For this listing, the lines between the one holding "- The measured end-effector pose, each" and the one holding "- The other", inclusive, must be set down exactly.

----

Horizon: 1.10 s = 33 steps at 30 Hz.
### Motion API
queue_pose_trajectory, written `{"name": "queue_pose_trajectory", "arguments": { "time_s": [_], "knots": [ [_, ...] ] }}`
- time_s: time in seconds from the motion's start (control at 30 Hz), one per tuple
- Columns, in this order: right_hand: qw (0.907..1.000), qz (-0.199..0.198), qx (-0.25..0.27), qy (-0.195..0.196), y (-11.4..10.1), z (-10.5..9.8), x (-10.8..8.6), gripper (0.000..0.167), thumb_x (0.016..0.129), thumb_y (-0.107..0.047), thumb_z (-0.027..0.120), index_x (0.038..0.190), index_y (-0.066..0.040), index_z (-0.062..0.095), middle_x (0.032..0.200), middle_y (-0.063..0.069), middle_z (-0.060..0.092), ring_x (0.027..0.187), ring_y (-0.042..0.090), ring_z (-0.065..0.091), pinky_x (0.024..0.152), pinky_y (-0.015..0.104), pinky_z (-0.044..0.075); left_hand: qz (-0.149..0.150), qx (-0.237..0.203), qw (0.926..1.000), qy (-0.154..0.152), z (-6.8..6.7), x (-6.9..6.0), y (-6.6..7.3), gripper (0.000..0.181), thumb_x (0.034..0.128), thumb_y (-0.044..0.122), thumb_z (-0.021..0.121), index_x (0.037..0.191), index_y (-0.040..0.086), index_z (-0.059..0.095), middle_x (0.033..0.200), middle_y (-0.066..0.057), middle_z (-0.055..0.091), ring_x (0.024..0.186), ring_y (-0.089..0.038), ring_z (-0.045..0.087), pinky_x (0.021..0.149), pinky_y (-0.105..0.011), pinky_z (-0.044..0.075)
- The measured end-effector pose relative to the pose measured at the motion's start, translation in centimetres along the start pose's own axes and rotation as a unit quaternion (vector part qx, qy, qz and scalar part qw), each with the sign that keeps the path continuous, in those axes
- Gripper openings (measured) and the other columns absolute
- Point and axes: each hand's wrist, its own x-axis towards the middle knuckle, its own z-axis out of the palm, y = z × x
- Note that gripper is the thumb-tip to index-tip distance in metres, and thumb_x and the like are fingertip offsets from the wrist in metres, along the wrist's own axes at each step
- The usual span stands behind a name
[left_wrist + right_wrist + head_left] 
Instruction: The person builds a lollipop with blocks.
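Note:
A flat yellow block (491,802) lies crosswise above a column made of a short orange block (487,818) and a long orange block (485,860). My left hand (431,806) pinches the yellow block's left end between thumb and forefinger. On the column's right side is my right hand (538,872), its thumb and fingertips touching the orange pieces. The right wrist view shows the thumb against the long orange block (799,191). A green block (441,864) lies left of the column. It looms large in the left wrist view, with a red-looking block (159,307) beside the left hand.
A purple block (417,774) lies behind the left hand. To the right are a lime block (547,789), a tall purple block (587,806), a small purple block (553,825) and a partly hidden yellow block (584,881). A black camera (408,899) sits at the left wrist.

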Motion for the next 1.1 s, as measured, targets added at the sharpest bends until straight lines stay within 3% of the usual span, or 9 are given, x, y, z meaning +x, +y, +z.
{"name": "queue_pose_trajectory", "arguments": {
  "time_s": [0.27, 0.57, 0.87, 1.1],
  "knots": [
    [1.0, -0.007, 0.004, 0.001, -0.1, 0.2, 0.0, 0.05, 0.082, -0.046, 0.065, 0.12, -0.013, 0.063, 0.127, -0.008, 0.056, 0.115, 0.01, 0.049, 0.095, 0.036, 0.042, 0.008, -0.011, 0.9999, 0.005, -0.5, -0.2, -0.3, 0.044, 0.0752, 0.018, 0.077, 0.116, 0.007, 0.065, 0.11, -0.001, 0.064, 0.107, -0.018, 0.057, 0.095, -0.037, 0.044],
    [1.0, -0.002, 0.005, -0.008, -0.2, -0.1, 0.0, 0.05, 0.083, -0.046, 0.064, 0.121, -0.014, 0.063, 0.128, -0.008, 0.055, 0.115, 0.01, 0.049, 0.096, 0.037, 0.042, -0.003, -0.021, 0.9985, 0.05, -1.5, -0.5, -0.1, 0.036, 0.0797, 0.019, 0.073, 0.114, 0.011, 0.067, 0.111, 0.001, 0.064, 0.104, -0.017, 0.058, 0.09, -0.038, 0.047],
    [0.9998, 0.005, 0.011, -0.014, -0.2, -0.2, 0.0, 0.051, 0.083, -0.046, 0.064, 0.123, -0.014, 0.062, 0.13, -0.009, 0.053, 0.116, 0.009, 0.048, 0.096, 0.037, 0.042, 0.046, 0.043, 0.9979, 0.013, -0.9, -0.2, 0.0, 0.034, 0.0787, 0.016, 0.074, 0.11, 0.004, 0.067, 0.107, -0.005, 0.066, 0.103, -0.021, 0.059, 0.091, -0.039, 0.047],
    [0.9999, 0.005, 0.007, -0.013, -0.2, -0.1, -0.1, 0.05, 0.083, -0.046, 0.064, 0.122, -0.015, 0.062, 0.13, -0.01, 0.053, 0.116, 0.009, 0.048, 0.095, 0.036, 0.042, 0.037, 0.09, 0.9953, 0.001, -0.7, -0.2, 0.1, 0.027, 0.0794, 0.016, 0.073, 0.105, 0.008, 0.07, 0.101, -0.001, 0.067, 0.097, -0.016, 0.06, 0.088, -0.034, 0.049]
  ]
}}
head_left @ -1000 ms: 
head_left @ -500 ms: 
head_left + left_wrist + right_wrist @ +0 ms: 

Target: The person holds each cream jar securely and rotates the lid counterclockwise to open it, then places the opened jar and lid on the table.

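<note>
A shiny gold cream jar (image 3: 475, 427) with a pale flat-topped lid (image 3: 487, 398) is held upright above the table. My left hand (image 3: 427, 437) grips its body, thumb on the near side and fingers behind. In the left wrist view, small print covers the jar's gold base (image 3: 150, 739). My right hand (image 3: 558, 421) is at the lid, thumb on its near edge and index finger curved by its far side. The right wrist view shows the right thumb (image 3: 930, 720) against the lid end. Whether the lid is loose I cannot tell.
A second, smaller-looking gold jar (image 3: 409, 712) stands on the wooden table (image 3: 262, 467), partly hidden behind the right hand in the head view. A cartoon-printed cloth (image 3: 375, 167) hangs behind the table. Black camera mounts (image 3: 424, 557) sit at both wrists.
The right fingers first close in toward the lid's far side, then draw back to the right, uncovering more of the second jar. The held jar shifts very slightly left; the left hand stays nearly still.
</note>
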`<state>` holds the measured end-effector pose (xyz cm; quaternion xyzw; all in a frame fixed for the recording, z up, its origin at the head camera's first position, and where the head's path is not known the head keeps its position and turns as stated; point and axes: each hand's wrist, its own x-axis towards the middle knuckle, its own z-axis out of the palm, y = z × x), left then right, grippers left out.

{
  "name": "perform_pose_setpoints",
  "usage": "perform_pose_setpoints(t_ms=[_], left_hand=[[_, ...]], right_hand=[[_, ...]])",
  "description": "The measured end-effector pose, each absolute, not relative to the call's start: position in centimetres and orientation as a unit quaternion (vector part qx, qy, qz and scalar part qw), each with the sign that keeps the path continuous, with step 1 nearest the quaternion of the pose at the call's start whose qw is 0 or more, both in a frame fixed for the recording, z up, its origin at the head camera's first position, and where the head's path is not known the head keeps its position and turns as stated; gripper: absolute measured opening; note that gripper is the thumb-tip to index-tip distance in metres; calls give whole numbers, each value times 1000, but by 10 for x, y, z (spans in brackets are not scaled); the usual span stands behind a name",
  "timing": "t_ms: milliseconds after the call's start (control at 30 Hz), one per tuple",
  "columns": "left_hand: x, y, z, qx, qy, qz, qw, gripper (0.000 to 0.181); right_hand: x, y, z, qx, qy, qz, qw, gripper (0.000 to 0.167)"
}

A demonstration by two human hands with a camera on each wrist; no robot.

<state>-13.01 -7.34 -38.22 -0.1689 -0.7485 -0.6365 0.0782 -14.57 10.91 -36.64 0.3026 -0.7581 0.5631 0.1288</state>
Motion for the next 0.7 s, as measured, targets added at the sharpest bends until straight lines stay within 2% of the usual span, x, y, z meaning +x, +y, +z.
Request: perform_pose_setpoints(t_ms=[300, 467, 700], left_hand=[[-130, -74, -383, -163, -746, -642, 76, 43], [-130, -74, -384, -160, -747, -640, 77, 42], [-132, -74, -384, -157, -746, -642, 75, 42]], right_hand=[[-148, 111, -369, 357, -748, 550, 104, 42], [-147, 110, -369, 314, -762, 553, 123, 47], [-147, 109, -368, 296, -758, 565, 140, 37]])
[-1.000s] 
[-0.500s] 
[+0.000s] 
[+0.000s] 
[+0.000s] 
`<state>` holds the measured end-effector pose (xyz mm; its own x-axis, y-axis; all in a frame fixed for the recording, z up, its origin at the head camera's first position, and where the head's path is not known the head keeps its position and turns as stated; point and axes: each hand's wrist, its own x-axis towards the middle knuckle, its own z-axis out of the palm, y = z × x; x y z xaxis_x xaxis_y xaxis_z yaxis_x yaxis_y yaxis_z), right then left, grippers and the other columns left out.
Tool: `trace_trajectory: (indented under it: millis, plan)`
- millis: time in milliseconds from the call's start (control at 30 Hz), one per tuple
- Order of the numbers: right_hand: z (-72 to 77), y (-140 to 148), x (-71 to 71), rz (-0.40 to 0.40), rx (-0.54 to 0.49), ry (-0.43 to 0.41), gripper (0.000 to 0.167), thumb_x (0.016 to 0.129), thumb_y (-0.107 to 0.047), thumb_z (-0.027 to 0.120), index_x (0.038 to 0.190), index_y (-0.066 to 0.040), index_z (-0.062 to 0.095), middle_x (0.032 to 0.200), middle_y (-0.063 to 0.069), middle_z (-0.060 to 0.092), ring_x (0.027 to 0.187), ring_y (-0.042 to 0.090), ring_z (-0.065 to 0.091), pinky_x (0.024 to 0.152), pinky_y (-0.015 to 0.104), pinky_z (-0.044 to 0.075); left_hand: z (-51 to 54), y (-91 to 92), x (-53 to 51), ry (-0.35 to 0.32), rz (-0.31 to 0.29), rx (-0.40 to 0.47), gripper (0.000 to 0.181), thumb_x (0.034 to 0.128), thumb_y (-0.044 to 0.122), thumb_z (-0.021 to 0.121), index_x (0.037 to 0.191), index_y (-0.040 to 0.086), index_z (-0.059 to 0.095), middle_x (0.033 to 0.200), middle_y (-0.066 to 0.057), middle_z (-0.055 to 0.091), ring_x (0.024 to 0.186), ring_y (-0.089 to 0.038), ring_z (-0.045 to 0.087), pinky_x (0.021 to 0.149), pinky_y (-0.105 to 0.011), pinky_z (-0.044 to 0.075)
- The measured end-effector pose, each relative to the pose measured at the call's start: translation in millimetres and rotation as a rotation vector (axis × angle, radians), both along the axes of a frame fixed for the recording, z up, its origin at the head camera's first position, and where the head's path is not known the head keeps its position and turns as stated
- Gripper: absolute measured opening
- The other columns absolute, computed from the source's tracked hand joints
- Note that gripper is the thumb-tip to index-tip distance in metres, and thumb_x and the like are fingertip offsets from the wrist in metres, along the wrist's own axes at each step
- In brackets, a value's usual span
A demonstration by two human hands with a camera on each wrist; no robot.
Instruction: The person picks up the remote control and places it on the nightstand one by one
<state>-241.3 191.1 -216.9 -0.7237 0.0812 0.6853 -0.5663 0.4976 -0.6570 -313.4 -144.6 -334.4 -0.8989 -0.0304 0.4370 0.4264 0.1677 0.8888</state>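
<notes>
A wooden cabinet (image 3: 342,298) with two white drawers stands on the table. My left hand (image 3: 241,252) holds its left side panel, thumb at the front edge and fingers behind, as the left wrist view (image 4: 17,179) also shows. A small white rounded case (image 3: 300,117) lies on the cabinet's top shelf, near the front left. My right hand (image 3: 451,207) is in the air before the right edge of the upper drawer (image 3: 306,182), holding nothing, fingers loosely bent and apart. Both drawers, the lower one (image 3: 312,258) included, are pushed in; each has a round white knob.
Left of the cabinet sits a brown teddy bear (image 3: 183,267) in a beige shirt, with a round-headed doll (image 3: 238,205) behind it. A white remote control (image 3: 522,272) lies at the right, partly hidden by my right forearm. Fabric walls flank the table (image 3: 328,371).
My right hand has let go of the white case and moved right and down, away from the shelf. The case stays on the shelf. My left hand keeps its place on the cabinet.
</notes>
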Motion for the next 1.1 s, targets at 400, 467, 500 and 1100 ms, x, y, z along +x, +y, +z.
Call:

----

ANSWER SECTION
- The measured end-effector pose, each relative to the pose measured at the call's start: translation in millimetres and rotation as a rotation vector (axis × angle, radians), both along the axes of a frame fixed for the recording, z up, its origin at the head camera's first position, and where the head's path is not known the head keeps its position and turns as stated
- Gripper: absolute measured opening
- The other columns absolute, computed from the source's tracked hand joints

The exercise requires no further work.